Here we have defined two reaction mechanisms that follow the catalytic cycle of CO oxidation on steps and terraces. The array for each mechanism is composed of the 1-indexed reaction numbers as described in rxn_expressions. You can use the reverse of a given elementary step by prepending the index with a negative sign.

To actually plot the free energy diagrams, we add the following lines to mkm_job.py:

...
ma = analyze.MechanismAnalysis(model)
ma.energy_type = 'free_energy' #can also be free_energy/potential_energy
ma.include_labels = False #way too messy with labels
ma.pressure_correction = False #assume all pressures are 1 bar (so that energies are the same as from DFT)
ma.include_labels = True
fig = ma.plot(plot_variants=['Pt'], save='FED.png')
print(ma.data_dict)  # contains [energies, barriers] for each rxn_mechanism defined
...

This uses CatMAP’s built-in automatic plotter to generate free energy diagrams for your defined reaction mechanisms on all surfaces by default. For clarity, we are choosing to only plot a subset of these surfaces with the plot_variants=['Pt'] keyword argument. For electrochemical systems using ThermodynamicScaler, plot_variants instead refers to an array of voltages at which to plot free energy diagrams. The resulting plot is fairly simplistic, but feel free to generate your own nicer-looking free energy diagrams using the dictionary provided in ma.data_dict, which stores the values of free energies and barriers for each defined reaction mechanism.

The resulting free energy diagram is a good way to quickly determine if the results of your microkinetic model match with your expectations from its free energy inputs.

Sensitivity Analyses¶

Of course the kinetic models we are building follow the golden rule of mathematical modeling: garbage in, garbage out (i.e. your model is only as good as its inputs). Even if you have the correct mechanism and active site configuration, the results will not make sense if the data in the energy tables is inaccurate. However, in order to refine these inputs it is often useful to know which ones are most important. This can be analyzed using sensitivity analyses.

Rate Control¶

The degree of rate control is a powerful concept in analyzing reaction pathways. Although many varieties exist, the version published by Stegelmann and Campbell is the most general and is implemented in the micro-kinetics module.

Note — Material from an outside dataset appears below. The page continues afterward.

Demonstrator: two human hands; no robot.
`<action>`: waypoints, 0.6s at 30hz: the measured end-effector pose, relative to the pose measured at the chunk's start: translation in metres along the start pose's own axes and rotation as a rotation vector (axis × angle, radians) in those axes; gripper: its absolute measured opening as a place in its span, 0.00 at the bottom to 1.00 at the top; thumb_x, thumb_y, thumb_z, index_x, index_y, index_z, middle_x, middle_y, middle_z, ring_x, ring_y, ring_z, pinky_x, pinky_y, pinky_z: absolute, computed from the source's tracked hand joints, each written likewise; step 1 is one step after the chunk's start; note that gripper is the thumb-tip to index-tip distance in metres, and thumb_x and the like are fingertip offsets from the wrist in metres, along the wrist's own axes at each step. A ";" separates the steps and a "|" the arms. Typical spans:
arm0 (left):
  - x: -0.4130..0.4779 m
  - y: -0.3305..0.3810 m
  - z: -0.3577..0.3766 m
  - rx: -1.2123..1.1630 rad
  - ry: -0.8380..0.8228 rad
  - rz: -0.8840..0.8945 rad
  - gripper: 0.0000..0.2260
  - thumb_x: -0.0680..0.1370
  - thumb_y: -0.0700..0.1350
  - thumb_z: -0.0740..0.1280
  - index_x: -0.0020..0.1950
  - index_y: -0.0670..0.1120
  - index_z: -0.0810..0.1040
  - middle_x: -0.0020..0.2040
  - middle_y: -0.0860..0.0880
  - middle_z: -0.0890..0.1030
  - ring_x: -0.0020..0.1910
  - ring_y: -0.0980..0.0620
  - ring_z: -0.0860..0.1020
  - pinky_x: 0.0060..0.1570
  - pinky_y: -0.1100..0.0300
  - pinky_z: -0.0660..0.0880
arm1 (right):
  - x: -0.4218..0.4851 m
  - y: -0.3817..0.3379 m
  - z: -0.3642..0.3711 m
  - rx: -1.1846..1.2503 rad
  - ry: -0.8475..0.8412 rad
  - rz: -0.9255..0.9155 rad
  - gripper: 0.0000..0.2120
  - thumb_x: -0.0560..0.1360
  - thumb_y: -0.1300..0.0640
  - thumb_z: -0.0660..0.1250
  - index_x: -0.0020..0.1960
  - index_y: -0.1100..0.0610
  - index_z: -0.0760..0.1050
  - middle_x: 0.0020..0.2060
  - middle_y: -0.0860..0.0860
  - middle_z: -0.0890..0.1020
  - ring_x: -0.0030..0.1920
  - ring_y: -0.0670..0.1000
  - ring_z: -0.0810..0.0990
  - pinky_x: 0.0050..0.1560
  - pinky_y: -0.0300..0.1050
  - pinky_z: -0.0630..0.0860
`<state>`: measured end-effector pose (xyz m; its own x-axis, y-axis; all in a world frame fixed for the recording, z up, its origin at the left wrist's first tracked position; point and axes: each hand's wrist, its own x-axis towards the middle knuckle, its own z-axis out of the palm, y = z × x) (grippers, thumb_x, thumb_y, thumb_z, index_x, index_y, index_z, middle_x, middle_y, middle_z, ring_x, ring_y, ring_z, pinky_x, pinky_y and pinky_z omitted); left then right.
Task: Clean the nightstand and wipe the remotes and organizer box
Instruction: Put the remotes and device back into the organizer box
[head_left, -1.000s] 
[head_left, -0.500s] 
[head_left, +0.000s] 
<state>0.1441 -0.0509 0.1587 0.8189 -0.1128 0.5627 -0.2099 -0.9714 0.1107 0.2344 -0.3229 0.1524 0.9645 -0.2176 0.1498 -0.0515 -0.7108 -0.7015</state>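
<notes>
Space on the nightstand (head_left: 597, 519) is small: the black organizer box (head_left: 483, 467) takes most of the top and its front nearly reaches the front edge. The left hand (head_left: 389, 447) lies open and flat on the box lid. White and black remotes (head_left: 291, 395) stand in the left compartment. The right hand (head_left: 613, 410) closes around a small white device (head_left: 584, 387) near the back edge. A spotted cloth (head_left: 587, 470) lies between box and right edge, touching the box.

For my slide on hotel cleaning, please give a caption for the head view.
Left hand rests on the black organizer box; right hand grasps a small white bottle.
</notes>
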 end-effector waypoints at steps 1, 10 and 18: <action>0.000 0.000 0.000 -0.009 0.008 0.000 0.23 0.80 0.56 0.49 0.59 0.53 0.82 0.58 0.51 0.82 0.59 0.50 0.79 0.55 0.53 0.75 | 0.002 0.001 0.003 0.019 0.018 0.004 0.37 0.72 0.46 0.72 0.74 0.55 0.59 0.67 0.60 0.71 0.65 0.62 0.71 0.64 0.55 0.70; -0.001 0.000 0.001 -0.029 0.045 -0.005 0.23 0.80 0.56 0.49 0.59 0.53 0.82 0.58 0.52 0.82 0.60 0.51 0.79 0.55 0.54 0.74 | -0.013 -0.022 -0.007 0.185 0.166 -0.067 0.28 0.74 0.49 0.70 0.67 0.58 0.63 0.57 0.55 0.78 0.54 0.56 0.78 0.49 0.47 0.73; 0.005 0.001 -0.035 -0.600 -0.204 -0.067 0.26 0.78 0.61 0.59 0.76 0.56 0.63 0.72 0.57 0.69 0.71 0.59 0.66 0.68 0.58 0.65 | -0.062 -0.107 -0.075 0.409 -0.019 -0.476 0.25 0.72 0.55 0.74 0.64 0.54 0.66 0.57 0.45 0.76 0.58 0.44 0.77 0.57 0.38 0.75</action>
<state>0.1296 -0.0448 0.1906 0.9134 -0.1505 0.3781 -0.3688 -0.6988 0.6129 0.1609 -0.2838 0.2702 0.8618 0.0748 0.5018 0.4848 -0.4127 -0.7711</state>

In this definition we have:

\(X_{ij} = \frac{\mathrm{d} \log(r_i)}{\mathrm{d} (-G_j/kT)}\)

where \(X_{ij}\) is the degree of rate control matrix, \(r_i\) is the rate of production for product i, \(G_j\) is the free energy of species j, k is Boltzmann’s constant, and T is the temperature. A positive degree of rate control implies that the rate will increase by making the species more stable, while a negative degree of rate control implies the opposite.

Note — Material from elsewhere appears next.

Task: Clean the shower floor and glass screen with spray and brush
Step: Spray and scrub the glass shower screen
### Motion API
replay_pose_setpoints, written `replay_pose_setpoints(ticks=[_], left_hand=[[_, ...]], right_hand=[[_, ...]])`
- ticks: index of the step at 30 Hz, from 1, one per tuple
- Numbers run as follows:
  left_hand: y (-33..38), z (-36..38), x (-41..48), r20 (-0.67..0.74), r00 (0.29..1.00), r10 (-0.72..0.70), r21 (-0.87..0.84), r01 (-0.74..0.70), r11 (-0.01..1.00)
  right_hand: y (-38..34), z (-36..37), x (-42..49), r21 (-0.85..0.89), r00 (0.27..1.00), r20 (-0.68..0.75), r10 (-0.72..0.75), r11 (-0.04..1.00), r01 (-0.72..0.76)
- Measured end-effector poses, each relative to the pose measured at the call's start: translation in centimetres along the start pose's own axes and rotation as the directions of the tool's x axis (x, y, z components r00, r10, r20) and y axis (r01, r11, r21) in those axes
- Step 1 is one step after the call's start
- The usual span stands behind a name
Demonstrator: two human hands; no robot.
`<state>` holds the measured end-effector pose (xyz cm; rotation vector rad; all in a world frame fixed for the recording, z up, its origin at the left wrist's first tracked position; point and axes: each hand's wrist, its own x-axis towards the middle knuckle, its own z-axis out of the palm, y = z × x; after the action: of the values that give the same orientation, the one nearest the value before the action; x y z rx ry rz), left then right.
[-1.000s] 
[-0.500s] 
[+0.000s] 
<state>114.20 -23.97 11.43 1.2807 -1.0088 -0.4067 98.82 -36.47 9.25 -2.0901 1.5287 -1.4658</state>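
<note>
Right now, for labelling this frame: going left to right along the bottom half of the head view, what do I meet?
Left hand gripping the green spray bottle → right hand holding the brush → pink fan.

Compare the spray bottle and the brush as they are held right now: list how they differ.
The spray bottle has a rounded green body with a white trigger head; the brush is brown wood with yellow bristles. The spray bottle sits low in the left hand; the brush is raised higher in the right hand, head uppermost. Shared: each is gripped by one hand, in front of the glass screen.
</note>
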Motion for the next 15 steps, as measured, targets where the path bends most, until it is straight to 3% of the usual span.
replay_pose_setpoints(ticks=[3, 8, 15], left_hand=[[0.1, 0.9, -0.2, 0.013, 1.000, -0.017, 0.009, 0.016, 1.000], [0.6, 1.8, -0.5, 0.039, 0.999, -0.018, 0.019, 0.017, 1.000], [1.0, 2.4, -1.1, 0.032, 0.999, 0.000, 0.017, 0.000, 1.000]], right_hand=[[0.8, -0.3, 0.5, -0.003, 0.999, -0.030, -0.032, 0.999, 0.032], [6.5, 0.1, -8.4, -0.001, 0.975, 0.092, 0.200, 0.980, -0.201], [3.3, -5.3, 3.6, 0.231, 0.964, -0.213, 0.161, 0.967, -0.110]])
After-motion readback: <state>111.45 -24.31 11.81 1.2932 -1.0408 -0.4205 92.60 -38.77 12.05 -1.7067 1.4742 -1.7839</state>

In order to get the degree of rate control we need to add it as an output_variable in mkm_job.py:

...
mkm_file = 'CO_oxidation.mkm'
model = ReactionModel(setup_file=mkm_file)
model.output_variables += ['production_rate','rate_control']
model.run()
...

We also want to make a plot to visualize the degree of rate control:

mm = analyze.MatrixMap(model)
mm.plot_variable = 'rate_control'
mm.log_scale = False
mm.min = -2
mm.max = 2
mm.plot(save='rate_control.pdf')

The MatrixMap class is very similar to the VectorMap, except that it is designed to handle outputs which are 2-dimensional. This is true of the rate_control (and most other sensitivity analyses) since it will have a degree of rate control for each gas product/intermediate species pair. We set the min/max to -2/2 here since we know that degree of rate control is of order 1. In fact it is bounded by the number of times an intermediate appears on the same side of an elementary step. In this case that is 2, since O2* → 2O* (O* appears twice on the RHS). We could also just let the plotter decide the min/max automatically, but this is sometimes problematic due to numerical issues with rate control.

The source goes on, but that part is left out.